I may have mixed feelings about the story but I think the cover is absolutely stunning. If I ever get anything published, I can only hope the cover art will be half as elegant. Unfortunately, all the roses and gold leaf in the world can’t make up for a naïve, emotional protagonist and just enough womanly coming-of-age stuff to make the sixth-grade boy in me cover his ears and run away screaming, “LALALA I CAN’T HEAR YOU.” I know, that’s really immature. I don’t care.

 The Night Circus by Erin Morgenstern

Photo courtesy of fanpop.com

Photo courtesy of fanpop.com

This one doesn’t really belong here because I wanted to read it before I ever saw the cover. However, this cover, with all its 3D paper-cutout contrast sparkly swirly-ness, almost made me forget about the rest of my Christmas gifts. The story is even more beautiful than the cover art and everyone in the whole world should read it. Everyone I know is sick and tired of me talking about and recommending this book, so I’ve started trying to find new people to talk to just to tell them about The Night Circus.

 The Thirteen Hallows by Michael Scott and Colette Freedman

Photo courtesy of dillonscott.com

Photo courtesy of dillonscott.com

The ultra-logical reasoning behind this pick? It’s blue and shiny. It may look pretty basic and unexciting, but let me tell you, it jumps out on a shelf full of campy, long-bearded wizards and quasi-gothic vampire girls. The story is a rather disjointed mishmash of gore, Celtic mythology, gore, sex, and gore, but I didn’t dislike it. I might even read the sequels, assuming they actually happen.
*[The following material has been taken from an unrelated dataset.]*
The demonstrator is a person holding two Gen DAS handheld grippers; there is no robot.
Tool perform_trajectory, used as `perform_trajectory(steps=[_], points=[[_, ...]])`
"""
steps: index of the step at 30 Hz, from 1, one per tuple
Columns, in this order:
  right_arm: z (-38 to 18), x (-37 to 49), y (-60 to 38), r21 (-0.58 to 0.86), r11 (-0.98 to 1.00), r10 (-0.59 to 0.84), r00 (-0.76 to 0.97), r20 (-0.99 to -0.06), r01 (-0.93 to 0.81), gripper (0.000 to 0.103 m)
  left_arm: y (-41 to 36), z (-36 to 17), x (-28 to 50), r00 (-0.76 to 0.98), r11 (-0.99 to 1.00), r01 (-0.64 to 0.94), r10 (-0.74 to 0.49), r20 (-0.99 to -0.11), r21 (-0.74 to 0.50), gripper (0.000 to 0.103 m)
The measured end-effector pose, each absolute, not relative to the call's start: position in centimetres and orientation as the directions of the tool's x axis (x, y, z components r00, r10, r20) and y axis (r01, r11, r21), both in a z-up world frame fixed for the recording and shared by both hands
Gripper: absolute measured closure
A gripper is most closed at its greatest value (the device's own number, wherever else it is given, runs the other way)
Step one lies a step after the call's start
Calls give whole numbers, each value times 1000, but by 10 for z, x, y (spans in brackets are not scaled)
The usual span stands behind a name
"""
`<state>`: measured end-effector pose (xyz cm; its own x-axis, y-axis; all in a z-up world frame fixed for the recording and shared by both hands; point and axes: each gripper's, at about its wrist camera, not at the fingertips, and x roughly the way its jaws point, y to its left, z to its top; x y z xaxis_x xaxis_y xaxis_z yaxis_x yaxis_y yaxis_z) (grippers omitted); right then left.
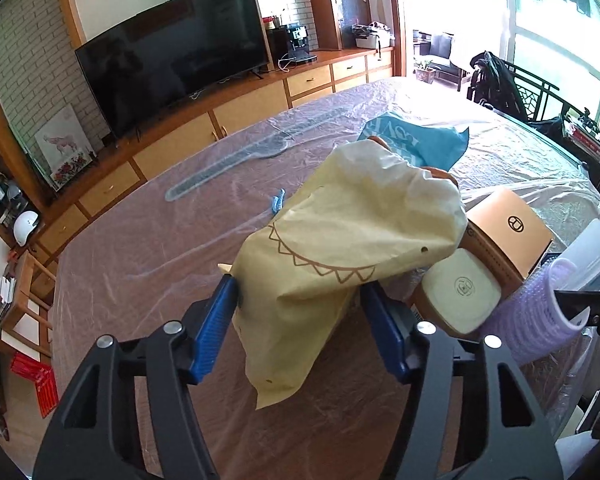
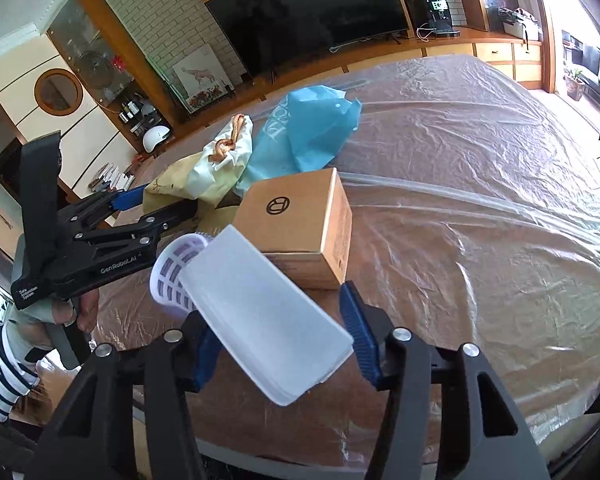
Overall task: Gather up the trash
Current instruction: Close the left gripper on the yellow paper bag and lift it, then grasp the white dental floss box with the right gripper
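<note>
My left gripper (image 1: 300,300) is shut on a cream cloth bag (image 1: 340,248) with a brown zigzag print and holds it above the table; the bag also shows in the right wrist view (image 2: 204,176). My right gripper (image 2: 280,340) is shut on a white frosted plastic container (image 2: 268,312) with a lilac mesh insert (image 2: 172,272) at its far end. A brown cardboard box (image 2: 300,224) sits on the table just beyond it. A blue bag (image 2: 300,132) lies behind the box. A small blue scrap (image 1: 277,202) lies on the table.
The table (image 2: 480,200) is covered with a crinkled clear plastic sheet. A beige container with a white lid (image 1: 456,296) leans by the box. A TV (image 1: 172,64) on a wooden cabinet stands beyond the table. Dark chairs (image 1: 512,92) stand at the far right.
</note>
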<state>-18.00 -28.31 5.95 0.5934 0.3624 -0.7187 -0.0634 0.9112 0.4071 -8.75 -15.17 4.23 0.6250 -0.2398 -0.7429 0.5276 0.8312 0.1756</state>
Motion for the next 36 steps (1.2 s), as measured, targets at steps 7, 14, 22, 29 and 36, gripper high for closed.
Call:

 When She Woke by Hillary Jordan

Photo courtesy of hillaryjordan.com

Photo courtesy of hillaryjordan.com

I love The Scarlet Letter, so I was really interested to read something labeled “a powerful reimagining” of the same book, especially when it had such an attention-grabbing cover. While it wasn’t a bad read, the shadow of Nathaniel Hawthorne’s original proved far too long for When She Woke. Many of the same themes—religion, society, private versus public self, etc.—were present, but were used in a heavy-handed, juvenile way. Jordan also positioned Hawthorne’s recognizable images—like the rosebush—in blatantly obvious but contextually meaningless places. This would’ve worked as a stand-alone look at American society, but the invitation to compare it to such a significant classic made it hollow and pretentious.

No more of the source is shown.